# Basic manipulation of `pylipd.LiPD` object

## Authors

by [Deborah Khider](https://orcid.org/0000-0001-7501-8430)

## Preamble

### Goals:

* Extract a time series for data analysis
* Remove/pop LiPD datasets to an existing `LiPD` object

Reading Time: 5 minutes

### Keywords

LiPD; query

### Pre-requisites

None. This tutorial assumes basic knowledge of Python and Pandas. If you are not familiar with this coding language and the Pandas library, check out this tutorial: http://linked.earth/ec_workshops_py/.

### Relevant Packages

Pandas, pylipd

## Data Description

This notebook uses the following datasets, in LiPD format:

* Nurhati, I. S., Cobb, K. M., & Di Lorenzo, E. (2011). Decadal-scale SST and salinity variations in the central tropical Pacific: Signatures of natural and anthropogenic climate change.

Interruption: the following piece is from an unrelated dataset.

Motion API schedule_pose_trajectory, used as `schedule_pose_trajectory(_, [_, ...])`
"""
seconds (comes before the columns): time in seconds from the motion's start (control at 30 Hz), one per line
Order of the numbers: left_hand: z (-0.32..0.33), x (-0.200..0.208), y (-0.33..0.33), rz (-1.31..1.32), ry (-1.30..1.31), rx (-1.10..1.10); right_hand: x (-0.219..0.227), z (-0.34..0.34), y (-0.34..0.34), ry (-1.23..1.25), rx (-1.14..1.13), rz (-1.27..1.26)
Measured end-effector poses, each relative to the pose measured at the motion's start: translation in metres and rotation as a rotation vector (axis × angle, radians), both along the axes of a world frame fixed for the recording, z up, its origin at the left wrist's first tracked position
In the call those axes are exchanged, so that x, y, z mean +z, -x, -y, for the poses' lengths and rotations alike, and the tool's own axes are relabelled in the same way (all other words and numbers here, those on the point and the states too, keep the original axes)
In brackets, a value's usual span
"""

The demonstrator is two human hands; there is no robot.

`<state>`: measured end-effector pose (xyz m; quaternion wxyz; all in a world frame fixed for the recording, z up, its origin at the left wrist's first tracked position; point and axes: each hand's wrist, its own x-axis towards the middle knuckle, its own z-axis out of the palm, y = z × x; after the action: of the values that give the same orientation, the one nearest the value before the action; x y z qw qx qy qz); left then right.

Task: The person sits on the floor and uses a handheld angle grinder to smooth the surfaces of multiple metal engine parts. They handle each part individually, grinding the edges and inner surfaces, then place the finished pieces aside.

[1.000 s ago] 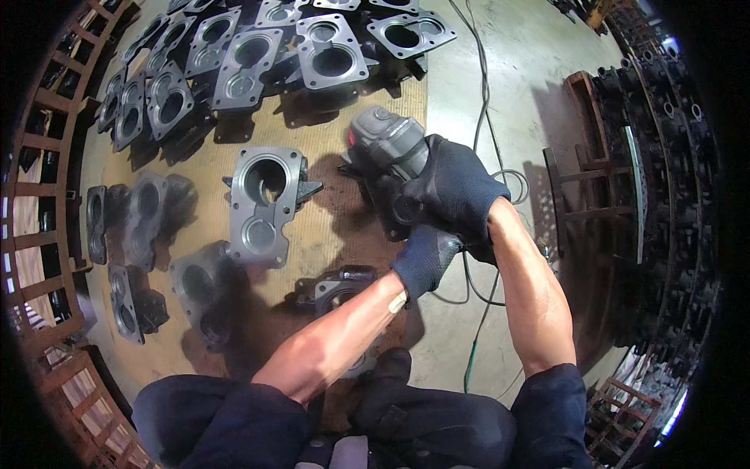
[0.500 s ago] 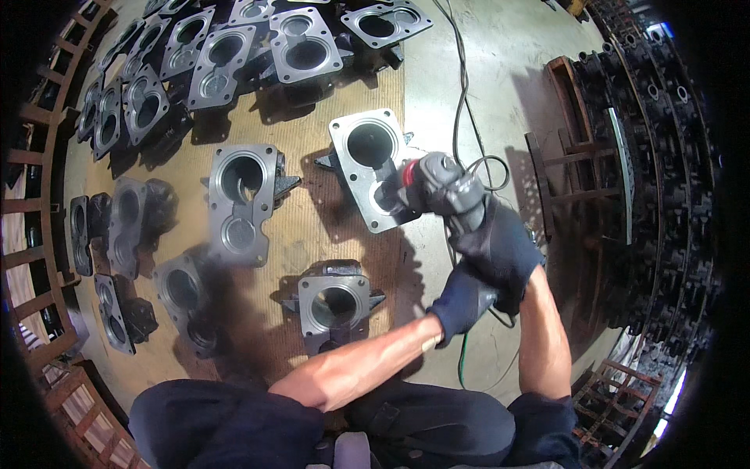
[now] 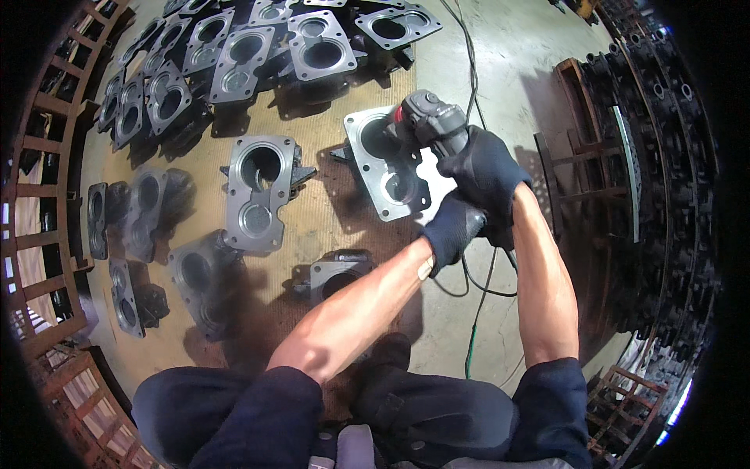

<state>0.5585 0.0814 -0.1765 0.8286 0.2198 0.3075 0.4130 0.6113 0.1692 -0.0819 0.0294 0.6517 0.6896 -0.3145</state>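
Note:
Both my hands wear dark knit gloves and grip a grey angle grinder (image 3: 428, 123) with a red ring near its head. My right hand (image 3: 491, 170) is wrapped round the grinder's body just behind the head. Lower down, my left hand (image 3: 455, 230) is closed on the rear of the tool, mostly hidden by the right. The grinder's head is over the edge of the large upper opening of a flat-faced metal casting (image 3: 384, 167). That casting has two round openings and bolt holes; its lower opening shows uncovered. Whether the disc touches the metal is hidden.
A similar casting (image 3: 255, 194) stands left of this one, and another (image 3: 319, 273) lies partly under my left forearm. Several more castings (image 3: 322, 23) crowd the far left. Dark cables (image 3: 472, 62) run along the floor at right. Stacked dark parts (image 3: 664, 180) line the right side.
The grinder and both hands have moved farther away, from the casting's lower opening up to its upper one. My left forearm now covers more of the near casting. The view has shifted slightly.

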Motion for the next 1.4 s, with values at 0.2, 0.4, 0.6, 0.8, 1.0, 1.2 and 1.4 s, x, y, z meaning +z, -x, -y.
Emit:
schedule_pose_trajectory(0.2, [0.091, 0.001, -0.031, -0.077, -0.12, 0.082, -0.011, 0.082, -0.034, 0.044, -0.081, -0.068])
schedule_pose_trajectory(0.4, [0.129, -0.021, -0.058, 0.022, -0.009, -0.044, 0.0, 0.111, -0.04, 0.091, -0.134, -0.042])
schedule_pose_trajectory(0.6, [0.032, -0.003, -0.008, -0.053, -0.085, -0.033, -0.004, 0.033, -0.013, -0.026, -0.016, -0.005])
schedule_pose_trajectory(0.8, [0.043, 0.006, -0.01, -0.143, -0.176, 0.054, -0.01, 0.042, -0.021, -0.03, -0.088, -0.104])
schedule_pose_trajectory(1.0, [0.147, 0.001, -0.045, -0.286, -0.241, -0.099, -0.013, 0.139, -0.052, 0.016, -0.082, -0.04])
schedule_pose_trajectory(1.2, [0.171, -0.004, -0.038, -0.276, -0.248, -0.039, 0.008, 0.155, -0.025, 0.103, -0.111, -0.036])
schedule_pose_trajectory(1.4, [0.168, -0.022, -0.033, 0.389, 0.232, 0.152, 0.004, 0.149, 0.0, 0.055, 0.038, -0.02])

Journal of Climate, 24(13), 3294–3308. doi:10.1175/2011jcli3852.1

* Euro2k database: PAGES2k Consortium., Emile-Geay, J., McKay, N. et al. A global multiproxy database for temperature reconstructions of the Common Era. Sci Data 4, 170088 (2017). doi:10.1038/sdata.2017.88

In [1]:
from pylipd.lipd import LiPD

## Demonstration

### Extract time series data from LiPD formatted datasets

If you are famliar with the [R utilities](https://nickmckay.github.io/lipdR/), one useful functions is the ability to expand timeseries data. This capability was also present in the previous iteration of the Python utilities and `PyLiPD` retains this compatbility to ease the transition. 

If you're unsure about what a time series is in the LiPD context, [read more](https://nickmckay.github.io/lipdR/#helptimeseries). 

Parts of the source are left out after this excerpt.